Labor Code § 226(a) requires employers to furnish accurate, itemized wage statements to each of its employees showing, inter alia, the total hours the employee worked during the pay period and the applicable pay rate. Section 226(e) gives each injured employee the right to collect statutory penalties for an employer’s knowing and intentional failure to provide accurate wage statements—$50 for the initial violation and $100 for each subsequent pay period in which there is a violation, up to a maximum of $4000 per employee. Clearly, overtime rates and wages should be reported on wage statements. Furthermore, meal period premium wages constitute wages for the purposes of inaccurate wage statement penalties. Murphy v. Kenneth Cole Productions, Inc., 40 Cal.4th 1094, 1114 (2007) (missed-break premium wages are part of an employee’s wages earned); Avilez v.

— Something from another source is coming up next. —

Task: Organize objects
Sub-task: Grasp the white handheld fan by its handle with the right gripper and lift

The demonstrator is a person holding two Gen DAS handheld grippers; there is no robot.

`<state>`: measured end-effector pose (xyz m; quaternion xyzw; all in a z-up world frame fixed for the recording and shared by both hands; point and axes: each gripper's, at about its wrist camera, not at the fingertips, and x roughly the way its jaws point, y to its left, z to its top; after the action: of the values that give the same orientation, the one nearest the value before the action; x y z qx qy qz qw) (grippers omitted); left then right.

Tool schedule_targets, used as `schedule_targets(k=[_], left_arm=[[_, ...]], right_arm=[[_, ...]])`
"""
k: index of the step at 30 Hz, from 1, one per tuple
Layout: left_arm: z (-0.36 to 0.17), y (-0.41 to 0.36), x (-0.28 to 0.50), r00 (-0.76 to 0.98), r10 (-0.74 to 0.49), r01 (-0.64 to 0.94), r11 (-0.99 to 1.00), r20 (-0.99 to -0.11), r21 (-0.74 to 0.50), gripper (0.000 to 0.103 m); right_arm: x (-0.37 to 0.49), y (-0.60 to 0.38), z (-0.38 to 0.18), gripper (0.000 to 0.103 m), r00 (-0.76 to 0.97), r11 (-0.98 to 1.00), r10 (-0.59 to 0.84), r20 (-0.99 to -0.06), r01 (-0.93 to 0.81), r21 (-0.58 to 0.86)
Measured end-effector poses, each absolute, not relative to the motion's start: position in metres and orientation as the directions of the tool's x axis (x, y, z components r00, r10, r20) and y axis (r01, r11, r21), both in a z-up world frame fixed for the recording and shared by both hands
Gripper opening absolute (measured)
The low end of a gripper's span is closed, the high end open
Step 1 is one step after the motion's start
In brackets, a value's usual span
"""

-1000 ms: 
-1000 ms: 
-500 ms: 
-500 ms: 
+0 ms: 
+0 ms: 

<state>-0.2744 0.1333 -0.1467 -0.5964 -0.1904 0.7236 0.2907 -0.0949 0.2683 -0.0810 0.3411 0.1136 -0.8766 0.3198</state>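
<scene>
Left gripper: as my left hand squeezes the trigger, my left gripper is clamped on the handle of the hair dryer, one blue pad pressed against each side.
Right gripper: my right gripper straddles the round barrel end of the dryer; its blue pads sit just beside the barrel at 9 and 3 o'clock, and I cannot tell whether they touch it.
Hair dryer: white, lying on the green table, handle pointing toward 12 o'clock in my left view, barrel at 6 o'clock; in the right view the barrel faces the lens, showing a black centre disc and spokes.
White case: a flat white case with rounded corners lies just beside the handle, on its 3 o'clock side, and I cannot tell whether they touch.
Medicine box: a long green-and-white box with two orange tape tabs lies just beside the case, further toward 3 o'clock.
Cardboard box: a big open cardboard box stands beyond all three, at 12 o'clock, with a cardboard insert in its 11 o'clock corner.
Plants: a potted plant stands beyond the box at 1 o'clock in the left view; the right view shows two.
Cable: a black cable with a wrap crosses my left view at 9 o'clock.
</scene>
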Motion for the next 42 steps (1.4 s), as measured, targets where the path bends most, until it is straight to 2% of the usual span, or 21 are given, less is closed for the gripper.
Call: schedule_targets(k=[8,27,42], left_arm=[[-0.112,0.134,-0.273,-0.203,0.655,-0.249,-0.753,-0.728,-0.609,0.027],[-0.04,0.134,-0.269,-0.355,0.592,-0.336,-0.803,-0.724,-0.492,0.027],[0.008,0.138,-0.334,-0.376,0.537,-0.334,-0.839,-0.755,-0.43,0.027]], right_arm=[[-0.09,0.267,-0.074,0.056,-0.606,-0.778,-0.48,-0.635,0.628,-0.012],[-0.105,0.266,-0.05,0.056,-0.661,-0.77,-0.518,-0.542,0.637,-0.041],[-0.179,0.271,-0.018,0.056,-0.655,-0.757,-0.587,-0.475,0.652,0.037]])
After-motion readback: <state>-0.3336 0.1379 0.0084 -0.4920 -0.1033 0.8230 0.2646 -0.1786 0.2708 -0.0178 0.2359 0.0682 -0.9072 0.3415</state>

Pinkerton Government Services, 286 F.R.D. 450 (C.D. Cal. 2012) (“[I]f an employer fails to provide appropriate meal breaks . . . and also fails to record the premium accrued as a result . . . the employer has not kept accurate records and so also violates Section 226(a).”).
Labor Code § 201(a) requires an employer to pay all wages owed to employees immediately upon termination. If the employer willfully fails to do so, the employer must pay the aggrieved employees 30-days’ pay as an individually-recoverable statutory penalty under Labor Code § 203. Missed-break premium wages constitute wages for the purposes of waiting time penalties. Murphy, supra, 40 Cal.4th 1094, 1114 (missed-break premium wages are part of an employees’ wages earned); Avilez, supra, 286 F.R.D. 450. Pursuant to Labor Code § 203(b), the statute of limitations for these “waiting time” penalties is the same as that for the underlying wages owed.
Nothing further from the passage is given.